__TASK REQUIREMENTS__.
Which lines below contain "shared"? Copy every one of them.

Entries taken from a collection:
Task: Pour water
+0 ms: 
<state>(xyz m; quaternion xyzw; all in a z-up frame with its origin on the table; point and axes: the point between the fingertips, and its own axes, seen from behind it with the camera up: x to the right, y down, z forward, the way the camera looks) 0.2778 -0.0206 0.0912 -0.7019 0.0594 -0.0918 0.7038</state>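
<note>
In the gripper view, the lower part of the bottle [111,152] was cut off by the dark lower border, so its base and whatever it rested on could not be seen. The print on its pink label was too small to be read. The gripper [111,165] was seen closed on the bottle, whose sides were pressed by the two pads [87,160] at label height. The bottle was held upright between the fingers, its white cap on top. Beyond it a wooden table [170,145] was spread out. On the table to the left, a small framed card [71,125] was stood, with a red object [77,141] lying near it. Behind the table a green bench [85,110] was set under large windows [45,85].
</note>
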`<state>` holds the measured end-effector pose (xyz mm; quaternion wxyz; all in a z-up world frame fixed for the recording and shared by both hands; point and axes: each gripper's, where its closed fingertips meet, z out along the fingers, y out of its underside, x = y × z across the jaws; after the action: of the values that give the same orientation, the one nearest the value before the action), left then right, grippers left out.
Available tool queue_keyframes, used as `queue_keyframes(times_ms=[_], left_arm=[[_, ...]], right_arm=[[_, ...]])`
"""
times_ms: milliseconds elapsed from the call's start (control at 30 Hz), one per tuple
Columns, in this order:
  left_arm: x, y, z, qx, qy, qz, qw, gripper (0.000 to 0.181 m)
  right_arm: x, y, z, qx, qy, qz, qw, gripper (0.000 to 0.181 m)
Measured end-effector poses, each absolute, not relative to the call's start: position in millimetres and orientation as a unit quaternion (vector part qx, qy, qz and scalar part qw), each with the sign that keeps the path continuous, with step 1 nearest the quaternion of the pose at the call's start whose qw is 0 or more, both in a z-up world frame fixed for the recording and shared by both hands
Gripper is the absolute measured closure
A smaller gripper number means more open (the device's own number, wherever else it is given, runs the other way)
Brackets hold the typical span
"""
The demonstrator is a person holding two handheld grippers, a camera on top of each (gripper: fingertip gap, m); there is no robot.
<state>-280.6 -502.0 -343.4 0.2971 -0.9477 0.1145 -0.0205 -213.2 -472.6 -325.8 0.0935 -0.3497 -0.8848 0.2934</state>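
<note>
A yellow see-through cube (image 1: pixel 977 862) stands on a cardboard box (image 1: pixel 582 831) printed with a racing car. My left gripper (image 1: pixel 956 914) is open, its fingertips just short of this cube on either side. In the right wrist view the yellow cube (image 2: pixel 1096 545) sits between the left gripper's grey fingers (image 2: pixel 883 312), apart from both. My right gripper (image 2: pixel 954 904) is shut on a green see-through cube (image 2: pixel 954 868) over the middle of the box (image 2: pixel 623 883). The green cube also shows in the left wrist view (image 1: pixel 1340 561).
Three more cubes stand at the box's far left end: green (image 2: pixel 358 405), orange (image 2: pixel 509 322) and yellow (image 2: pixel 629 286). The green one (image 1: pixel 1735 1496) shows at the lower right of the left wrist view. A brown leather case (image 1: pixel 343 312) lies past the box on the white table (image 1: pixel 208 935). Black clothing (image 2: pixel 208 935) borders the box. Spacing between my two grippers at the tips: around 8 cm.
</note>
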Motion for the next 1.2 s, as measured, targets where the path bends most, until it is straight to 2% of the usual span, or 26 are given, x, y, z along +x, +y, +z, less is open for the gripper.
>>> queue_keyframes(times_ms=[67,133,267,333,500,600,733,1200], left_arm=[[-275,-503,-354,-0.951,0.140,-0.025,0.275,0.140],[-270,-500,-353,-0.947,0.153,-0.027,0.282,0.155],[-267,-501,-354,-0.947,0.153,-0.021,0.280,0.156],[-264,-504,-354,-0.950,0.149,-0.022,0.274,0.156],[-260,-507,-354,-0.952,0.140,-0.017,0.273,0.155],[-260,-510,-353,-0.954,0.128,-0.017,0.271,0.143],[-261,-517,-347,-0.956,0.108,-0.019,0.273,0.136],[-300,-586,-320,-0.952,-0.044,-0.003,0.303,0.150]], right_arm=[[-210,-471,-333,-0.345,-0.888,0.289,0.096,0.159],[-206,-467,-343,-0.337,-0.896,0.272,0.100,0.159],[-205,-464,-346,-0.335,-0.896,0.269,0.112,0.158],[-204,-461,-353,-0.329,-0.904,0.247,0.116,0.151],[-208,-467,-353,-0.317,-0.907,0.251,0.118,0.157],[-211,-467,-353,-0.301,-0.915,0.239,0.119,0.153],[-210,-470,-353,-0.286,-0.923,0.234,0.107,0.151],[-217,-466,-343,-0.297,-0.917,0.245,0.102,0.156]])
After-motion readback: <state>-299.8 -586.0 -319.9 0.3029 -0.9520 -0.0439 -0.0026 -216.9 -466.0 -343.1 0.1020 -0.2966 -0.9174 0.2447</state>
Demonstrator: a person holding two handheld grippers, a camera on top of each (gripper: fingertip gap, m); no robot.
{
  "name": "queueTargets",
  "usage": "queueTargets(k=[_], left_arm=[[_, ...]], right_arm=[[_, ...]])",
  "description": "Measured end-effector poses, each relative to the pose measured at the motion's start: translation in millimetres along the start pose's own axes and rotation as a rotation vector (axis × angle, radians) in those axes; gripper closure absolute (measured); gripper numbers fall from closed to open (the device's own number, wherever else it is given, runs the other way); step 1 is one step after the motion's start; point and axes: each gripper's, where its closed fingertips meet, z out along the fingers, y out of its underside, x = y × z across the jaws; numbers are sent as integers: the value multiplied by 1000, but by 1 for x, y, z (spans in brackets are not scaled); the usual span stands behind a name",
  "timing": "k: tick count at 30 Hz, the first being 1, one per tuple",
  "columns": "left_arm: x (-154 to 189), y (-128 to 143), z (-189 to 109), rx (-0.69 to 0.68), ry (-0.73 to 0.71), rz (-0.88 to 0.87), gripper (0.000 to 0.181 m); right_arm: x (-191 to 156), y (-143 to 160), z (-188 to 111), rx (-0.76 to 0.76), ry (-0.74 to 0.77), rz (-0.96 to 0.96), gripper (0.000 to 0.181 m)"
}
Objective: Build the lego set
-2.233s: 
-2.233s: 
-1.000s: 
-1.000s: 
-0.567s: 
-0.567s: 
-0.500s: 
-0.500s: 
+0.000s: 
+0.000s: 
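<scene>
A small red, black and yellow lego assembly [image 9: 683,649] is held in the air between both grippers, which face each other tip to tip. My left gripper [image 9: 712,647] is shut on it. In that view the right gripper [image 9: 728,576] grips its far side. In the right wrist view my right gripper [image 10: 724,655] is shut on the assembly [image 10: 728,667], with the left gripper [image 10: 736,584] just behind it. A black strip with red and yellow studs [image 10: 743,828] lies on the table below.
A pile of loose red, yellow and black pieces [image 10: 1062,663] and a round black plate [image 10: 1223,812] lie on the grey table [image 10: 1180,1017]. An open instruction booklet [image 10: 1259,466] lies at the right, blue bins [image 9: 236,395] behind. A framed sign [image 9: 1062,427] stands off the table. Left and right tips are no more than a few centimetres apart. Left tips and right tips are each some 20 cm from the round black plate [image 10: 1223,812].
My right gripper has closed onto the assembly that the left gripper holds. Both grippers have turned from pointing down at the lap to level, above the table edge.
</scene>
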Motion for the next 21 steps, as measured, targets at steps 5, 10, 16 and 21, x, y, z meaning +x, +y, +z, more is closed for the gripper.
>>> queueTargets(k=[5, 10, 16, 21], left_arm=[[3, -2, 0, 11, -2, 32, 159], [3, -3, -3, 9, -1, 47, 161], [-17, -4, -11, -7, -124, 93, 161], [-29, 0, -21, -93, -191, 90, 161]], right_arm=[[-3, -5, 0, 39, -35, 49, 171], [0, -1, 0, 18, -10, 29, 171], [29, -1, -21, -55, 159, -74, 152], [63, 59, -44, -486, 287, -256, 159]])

__ANSWER SPACE__.
`<state>` holds the measured end-effector pose (xyz mm; quaternion wxyz; all in a z-up world frame fixed for the recording and shared by both hands; point and axes: each gripper's, where its closed fingertips meet, z out along the fingers, y out of its underside, x = y × z across the jaws; after the action: of the values that give the same orientation, the one nearest the value before the action), left then right, grippers left out.
Measured end-effector poses, each absolute, not relative to the call's start: position in millimetres and orientation as a unit quaternion (vector part qx, qy, qz and scalar part qw), each with the sign that keeps the path continuous, with step 1 nearest the quaternion of the pose at the call's start whose qw is 0 or more, both in a z-up world frame fixed for the recording and shared by both hands

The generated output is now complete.